The fatalism I sensed was primarily directed at human nature. The idea was there would always be someone in power willing to start a war to get what they want. This is obviously intensified in our day because of the speed and power of modern technology. My son used to say the first rule of technology is if something can go wrong, it will. We live under that cloud.

This fatalism extends to the violence pervading our society. With modern technology, a small group and even one person can wield devastating power and destruction. We find ourselves helpless preventing individuals with assault weapons from massacring school children. Normal inhibitions no longer work when perpetrators perceive mass murder as a form of their own suicide. It’s worth noting you can carry this over to losing confidence in the fear of retaliation preventing nuclear warfare.

Many of us think this kind of anxiety has created a culture of fear. Some ascorbate this by claiming we are participating in a cosmic battle between good and evil, God and Satan, in which we must meet violence with violence. The NRA expresses this when it claims the only way to stop a bad man with a gun is a good man with a gun. Security becomes the dominant value, defending oneself from evil the ultimate priority. That makes us vulnerable to the suppression of freedoms and acceptance of autocrats. In fact, the only resolution is standoff or genocide.
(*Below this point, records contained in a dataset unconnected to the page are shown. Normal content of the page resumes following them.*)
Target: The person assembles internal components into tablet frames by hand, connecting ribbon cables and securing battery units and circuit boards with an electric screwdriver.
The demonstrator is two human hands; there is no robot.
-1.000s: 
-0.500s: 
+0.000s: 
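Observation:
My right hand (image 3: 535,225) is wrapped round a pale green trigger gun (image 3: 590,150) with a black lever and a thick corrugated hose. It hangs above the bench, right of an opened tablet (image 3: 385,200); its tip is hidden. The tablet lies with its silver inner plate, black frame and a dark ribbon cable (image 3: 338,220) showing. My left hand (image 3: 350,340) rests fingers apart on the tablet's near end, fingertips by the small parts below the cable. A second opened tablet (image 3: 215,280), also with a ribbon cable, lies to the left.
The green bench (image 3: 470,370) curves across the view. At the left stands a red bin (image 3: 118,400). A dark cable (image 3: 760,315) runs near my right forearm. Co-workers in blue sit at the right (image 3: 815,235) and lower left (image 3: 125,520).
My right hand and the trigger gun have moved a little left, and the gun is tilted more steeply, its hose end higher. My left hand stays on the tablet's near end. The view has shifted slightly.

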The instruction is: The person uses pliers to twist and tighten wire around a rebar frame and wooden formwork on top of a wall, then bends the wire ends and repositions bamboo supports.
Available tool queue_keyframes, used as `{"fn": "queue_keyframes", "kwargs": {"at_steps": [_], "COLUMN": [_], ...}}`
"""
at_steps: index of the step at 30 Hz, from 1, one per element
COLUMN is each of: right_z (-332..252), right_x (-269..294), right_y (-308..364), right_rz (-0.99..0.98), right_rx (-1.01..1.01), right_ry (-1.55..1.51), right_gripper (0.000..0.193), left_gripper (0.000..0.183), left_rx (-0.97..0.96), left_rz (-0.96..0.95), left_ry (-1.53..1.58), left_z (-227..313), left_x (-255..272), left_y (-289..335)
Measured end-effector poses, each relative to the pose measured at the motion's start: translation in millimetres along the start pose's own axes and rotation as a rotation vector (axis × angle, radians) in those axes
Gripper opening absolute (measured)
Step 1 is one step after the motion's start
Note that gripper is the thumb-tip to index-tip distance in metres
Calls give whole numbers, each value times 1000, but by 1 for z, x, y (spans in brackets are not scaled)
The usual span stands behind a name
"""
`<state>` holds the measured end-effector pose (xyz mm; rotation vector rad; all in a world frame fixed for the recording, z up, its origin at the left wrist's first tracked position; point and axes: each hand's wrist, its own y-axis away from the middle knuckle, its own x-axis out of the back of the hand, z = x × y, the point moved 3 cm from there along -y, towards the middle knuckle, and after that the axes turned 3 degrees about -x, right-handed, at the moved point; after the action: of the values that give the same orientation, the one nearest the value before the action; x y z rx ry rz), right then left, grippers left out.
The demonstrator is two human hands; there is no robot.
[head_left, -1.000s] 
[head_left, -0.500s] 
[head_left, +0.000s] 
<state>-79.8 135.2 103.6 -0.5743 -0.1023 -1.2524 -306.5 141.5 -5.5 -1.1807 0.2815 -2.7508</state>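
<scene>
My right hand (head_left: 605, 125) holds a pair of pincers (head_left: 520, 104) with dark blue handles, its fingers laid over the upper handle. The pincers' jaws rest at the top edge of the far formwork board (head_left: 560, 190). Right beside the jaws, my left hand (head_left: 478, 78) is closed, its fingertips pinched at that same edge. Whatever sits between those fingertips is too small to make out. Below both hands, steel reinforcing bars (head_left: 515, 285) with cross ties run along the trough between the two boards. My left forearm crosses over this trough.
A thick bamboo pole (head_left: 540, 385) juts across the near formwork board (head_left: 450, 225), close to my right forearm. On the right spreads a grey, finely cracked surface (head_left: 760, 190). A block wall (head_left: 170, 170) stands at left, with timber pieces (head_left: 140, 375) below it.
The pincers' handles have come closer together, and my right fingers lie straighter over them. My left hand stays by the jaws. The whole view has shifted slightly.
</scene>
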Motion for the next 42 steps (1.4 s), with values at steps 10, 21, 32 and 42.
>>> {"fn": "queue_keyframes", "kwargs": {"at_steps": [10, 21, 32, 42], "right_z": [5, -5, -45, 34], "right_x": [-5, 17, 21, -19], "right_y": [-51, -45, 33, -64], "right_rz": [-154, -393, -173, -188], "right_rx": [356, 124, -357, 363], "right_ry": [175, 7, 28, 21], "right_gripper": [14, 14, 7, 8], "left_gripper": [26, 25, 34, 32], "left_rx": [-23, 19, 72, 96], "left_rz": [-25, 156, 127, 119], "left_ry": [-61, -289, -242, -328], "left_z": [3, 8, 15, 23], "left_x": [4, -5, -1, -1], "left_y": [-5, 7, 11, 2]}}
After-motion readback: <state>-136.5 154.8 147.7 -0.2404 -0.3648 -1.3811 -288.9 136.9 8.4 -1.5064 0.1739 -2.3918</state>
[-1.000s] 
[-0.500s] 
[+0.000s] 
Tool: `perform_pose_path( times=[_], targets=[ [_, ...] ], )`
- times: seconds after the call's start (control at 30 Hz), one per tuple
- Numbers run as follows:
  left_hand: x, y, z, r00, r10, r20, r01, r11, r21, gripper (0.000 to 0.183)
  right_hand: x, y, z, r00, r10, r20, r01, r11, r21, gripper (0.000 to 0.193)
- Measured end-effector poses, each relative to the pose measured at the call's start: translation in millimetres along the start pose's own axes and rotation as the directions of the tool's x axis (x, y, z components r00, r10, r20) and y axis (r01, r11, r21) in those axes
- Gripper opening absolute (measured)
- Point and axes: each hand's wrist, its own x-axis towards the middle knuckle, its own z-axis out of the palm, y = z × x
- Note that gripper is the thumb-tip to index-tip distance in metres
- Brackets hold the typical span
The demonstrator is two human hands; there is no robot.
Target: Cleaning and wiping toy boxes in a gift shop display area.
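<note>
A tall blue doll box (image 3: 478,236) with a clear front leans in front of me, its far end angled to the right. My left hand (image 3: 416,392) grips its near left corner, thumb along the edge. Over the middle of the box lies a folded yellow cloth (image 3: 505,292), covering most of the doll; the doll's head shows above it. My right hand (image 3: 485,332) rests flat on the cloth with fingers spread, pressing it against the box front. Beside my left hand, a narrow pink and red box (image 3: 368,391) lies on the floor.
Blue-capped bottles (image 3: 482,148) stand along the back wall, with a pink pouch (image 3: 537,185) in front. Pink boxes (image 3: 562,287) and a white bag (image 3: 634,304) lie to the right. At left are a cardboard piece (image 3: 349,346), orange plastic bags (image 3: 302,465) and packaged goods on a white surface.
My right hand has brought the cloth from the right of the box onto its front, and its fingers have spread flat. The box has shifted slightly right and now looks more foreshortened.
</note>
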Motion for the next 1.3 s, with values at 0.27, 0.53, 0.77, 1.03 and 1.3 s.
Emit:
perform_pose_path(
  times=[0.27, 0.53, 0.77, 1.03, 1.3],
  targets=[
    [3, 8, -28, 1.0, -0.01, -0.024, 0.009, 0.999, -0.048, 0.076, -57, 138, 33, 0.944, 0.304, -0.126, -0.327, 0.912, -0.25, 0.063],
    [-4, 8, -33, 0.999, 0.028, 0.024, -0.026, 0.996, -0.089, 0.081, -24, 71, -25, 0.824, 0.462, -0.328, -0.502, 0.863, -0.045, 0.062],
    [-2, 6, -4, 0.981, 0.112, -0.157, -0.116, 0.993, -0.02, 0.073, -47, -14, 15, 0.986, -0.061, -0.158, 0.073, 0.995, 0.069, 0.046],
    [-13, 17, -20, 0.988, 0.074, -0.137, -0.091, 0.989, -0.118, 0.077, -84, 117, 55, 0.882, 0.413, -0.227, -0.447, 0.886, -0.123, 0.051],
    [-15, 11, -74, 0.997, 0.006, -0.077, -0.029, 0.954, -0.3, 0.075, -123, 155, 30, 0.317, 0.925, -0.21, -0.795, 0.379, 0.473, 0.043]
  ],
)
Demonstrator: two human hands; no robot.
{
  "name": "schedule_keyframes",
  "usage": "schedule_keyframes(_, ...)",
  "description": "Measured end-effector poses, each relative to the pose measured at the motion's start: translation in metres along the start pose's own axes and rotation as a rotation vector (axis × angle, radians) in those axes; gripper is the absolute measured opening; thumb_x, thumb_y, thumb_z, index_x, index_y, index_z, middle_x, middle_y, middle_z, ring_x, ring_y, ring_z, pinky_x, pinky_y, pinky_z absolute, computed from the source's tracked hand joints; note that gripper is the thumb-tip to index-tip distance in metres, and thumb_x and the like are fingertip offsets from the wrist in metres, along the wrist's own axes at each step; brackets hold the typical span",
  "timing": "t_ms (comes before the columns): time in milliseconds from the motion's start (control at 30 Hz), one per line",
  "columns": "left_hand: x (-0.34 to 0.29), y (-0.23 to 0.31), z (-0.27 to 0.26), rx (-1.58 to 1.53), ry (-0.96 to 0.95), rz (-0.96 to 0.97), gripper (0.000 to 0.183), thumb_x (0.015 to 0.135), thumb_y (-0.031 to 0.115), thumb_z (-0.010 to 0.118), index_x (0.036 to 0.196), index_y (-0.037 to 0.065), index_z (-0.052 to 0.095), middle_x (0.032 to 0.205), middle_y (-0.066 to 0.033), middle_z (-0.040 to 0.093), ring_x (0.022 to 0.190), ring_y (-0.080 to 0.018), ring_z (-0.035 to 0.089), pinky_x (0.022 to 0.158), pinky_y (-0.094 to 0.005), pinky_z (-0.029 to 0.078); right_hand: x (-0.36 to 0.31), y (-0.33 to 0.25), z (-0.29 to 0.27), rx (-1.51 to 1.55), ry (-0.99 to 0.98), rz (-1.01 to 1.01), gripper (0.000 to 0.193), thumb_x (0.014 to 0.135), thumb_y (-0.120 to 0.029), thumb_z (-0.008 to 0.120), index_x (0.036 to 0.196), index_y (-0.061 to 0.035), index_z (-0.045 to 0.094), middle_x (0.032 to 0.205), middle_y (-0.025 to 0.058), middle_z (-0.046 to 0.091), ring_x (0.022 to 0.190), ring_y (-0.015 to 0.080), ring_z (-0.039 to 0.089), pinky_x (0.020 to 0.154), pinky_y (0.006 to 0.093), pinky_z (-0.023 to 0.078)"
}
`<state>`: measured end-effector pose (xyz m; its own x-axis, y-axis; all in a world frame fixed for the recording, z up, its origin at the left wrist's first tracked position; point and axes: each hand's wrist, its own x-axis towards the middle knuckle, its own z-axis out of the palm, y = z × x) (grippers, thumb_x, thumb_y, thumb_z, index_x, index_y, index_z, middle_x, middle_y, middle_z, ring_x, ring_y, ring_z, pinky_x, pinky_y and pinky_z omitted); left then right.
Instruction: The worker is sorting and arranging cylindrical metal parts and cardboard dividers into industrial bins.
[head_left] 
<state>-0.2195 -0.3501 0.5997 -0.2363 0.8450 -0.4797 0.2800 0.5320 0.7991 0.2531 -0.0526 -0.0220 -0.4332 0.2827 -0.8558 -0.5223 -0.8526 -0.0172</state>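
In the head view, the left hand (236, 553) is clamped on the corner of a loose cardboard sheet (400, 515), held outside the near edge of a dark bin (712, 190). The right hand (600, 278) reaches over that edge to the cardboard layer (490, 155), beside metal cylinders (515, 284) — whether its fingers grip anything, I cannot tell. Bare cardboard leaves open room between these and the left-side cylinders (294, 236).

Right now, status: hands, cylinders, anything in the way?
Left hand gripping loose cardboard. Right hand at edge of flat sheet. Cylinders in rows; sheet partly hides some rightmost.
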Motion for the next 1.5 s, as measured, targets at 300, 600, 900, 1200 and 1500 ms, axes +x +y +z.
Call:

Rather than give in to fatalism, Christian faith opens up hope in the future by overcoming fear. Martin Luther King’s warning that we must learn to love our enemies in a nuclear age or else is a challenge to be met with commitment, not despair. Faith assumes the transforming power of love. In this context, a set of moral principles points to the desired future and acts as a standard for decision making by at least asserting what is good and bad.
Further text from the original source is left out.